1.3.4 How can Reconnaissance attacks be mitigated?
Using strong authentication Encrypt network traffic
Use Antisniffer software
Implement a switched infrastructure Use a firewall and IPS
How can Access attacks be mitigated?
Strong password security Principle of minimum trust Cryptography
Applying operating system and application patches
How can DoS or DDoS attacks be mitigated?
IPS and firewalls (Cisco ASAs and ISRs) Anti-spoofing technologies
Describe the 10 best practices to secure your network:
1. Keep patches up to date by installing them weekly or daily, if possible, to prevent buffer overflow and privilege escalation attacks.

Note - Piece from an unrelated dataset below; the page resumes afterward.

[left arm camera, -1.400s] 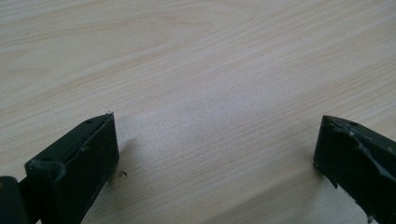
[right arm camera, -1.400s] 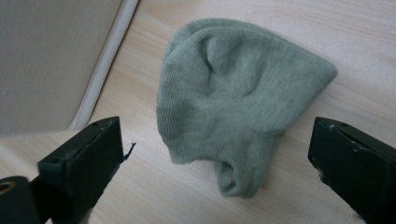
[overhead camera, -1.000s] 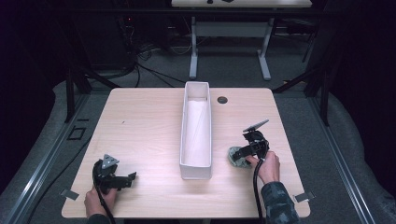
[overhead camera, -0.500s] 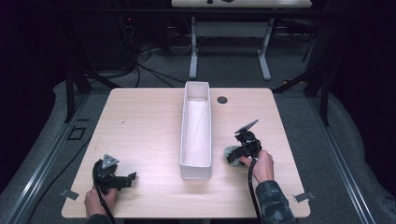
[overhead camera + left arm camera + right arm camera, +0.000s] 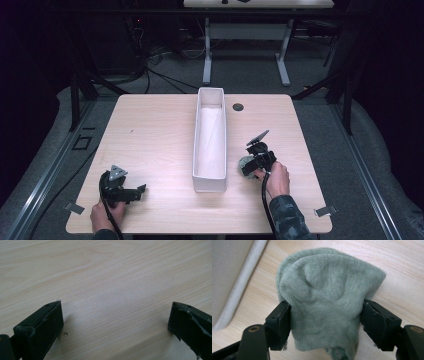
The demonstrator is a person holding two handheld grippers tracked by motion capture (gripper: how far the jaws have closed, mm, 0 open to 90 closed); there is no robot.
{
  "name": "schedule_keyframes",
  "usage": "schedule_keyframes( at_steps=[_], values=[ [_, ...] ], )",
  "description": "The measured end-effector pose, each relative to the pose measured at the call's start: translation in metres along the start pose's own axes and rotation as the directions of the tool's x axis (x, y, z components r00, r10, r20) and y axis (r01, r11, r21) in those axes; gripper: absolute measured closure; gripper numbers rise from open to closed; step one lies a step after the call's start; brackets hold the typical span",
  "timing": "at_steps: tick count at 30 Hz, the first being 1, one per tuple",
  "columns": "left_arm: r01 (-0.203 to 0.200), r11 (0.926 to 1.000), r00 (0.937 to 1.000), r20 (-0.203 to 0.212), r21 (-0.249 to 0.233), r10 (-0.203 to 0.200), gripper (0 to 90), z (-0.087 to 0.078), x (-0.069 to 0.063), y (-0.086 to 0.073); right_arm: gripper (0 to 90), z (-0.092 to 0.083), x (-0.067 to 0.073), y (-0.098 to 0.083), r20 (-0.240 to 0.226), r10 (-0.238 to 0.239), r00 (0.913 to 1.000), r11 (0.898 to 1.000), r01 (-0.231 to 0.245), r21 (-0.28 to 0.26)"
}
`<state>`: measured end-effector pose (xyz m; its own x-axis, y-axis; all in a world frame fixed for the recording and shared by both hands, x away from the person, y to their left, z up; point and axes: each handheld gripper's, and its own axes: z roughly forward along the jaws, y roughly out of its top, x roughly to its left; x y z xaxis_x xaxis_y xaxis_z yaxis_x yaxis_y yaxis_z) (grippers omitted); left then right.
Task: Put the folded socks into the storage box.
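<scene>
High view, near edge first: left gripper (image 5: 139, 190) sits low on the table (image 5: 160, 130) by the person's left hand (image 5: 104, 216), jaws wide apart w/ nothing but bare wood between them, idle. Right gripper (image 5: 248, 167) is down at the grey-green sock (image 5: 245, 164), which lies bunched on the tabletop just beside the near end of the long white bin (image 5: 210, 181), apart from its wall. Right gripper view confirms: jaws have just been closing, and both pads now press into the sock (image 5: 324, 302) from either side, fabric bulging between them; bin rim (image 5: 242, 282) runs close alongside.

Progress, as I judge it: grasp is about made, so pickup is basically started. Still left: lift the sock, carry it over the rim, drop it in. Farther up, the bin looks empty inside, approx. nothing stowed yet.
</scene>
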<state>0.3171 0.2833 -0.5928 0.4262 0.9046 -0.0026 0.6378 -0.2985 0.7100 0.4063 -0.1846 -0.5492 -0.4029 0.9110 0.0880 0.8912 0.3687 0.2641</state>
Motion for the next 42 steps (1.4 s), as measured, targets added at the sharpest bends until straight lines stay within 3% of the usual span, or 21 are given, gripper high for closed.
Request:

2. Shut down unnecessary services and ports.
3. Use strong passwords and change them often.
4. Control physical access to systems. 5. Avoid unnecessary web page inputs. Some websites allow users to enter
usernames and passwords. A hacker can enter more than just a username. For example, entering "jdoe; rm -rf /" might allow an attacker to remove the root file system from a UNIX server. Programmers should limit input characters and not
accept invalid characters such as | ; < > as input.
6. Perform backups and test the backed up files on a regular basis.
7. Educate employees about the risks of social engineering, and develop strategies to validate identities over the phone, via email, or in person.
8. Encrypt and password-protect sensitive data.
9. Implement security hardware and software such as firewalls, IPSs, virtual private network (VPN) devices, anti-virus software, and content filtering.
10. Develop a written security policy for the company.